The temporal distribution of these layoffs is not random. Four of the eight notices occurred during or immediately after the 2008-2009 financial crisis (2009 saw two notices), suggesting that Westland's manufacturing base experienced acute recessionary pressure during the Great Recession. The subsequent decade saw only three notices filed (2013, 2018), which might suggest stabilization—though this interpretation requires caution given the episodic nature of WARN filings and the possibility that some restructuring occurred below WARN thresholds.

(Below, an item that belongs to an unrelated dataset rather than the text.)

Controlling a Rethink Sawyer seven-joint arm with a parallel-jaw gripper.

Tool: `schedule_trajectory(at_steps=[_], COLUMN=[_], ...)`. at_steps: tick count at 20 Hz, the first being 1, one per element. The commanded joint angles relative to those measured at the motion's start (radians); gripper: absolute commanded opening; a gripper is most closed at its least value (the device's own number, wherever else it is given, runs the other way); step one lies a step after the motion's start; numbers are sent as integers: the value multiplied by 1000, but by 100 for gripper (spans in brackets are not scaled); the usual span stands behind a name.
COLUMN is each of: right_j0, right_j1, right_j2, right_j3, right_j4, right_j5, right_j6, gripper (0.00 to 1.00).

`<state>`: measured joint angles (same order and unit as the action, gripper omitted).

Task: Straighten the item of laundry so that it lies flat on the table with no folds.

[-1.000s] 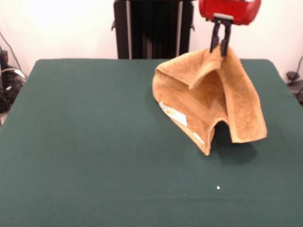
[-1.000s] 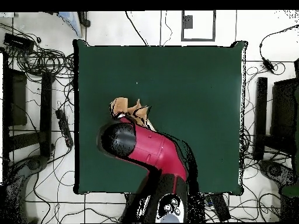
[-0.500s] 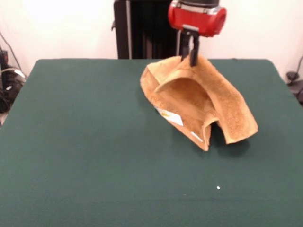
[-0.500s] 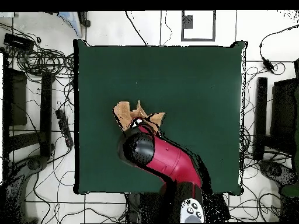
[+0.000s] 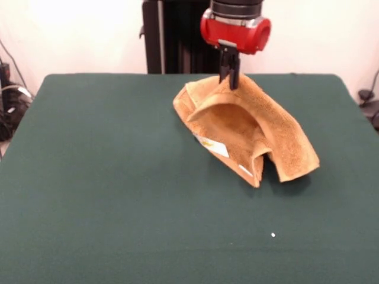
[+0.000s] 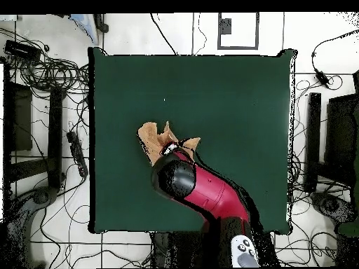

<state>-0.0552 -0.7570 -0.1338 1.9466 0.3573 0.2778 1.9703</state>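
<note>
The orange-yellow towel (image 5: 249, 127) hangs tent-like from its top edge, its lower corners resting on the green table (image 5: 106, 195). A white label shows on its folded-under front edge. My gripper (image 5: 229, 80) is shut on the towel's raised top fold, below the red wrist. In the overhead view the red arm covers most of the towel (image 6: 151, 133); only its far corners stick out, and the gripper itself is hidden there.
A small white speck (image 5: 273, 235) lies on the cloth near the front right. Cables and equipment (image 6: 49, 126) crowd the floor around the table (image 6: 231, 112). The black pedestal (image 5: 189, 35) rises behind the far edge.
The gripper has carried the towel's top fold leftward in the front view and a little lower. The towel's hanging part has settled further onto the table.
</note>
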Motion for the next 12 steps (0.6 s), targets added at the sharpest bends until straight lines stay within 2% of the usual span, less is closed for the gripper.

The Ternes Packaging Dominance and Manufacturing Concentration
Ternes Packaging's three separate WARN notices account for 347 of 713 total displaced workers—48.7 percent of all Westland WARN activity over this 15-year window. This concentration is extraordinary and speaks to fundamental fragility in the city's industrial base. The company's repeated layoffs across multiple years suggest either chronic operational difficulties, strategic workforce restructuring, or exposure to volatile customer demand in the packaging sector. Without access to detailed financial records or production data, the WARN notices alone cannot distinguish between these scenarios, but the pattern indicates sustained pressure on the firm's ability to maintain stable employment.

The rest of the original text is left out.